Aim of the task:
In the entries below, find the lines that contain the word "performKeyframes" and copy them.

(Saved data entries)
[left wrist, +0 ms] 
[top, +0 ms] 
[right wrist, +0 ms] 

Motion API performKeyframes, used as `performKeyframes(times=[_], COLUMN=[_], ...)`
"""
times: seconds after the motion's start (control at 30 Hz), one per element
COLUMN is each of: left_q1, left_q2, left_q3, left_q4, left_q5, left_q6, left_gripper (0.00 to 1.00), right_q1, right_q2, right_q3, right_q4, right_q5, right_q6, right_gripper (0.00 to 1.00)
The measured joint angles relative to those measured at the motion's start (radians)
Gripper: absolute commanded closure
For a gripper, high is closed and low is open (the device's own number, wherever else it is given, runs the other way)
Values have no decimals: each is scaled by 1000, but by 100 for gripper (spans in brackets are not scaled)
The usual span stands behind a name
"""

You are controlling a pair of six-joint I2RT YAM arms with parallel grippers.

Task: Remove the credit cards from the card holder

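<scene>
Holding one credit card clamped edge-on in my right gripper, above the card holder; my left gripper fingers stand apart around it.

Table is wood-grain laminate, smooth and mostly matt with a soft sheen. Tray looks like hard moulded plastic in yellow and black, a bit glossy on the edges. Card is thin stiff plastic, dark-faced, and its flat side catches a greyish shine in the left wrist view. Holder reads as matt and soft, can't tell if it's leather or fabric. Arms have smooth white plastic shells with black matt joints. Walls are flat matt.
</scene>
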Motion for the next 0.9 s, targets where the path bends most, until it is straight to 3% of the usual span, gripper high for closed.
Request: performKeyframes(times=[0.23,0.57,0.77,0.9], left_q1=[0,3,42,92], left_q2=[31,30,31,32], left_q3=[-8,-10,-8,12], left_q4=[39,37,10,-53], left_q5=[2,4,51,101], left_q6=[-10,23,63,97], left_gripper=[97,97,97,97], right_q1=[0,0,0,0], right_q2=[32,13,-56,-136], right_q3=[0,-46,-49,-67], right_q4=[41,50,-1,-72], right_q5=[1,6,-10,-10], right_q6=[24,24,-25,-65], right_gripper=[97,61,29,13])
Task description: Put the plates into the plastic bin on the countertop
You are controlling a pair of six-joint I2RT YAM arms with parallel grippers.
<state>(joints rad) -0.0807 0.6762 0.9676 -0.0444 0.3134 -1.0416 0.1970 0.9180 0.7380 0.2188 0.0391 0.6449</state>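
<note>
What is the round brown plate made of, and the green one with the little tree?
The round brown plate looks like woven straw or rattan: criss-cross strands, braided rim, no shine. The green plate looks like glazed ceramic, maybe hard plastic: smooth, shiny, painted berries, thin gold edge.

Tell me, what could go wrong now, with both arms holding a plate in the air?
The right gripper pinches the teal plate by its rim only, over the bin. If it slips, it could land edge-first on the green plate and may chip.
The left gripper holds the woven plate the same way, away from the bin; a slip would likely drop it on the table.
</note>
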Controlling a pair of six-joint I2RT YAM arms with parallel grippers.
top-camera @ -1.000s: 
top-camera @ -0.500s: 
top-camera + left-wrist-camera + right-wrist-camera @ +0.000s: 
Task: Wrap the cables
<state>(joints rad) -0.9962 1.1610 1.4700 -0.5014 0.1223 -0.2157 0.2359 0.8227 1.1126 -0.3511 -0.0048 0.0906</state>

Reply:
Motion API performKeyframes, used as `performKeyframes(times=[_], COLUMN=[_], ...)`
Request: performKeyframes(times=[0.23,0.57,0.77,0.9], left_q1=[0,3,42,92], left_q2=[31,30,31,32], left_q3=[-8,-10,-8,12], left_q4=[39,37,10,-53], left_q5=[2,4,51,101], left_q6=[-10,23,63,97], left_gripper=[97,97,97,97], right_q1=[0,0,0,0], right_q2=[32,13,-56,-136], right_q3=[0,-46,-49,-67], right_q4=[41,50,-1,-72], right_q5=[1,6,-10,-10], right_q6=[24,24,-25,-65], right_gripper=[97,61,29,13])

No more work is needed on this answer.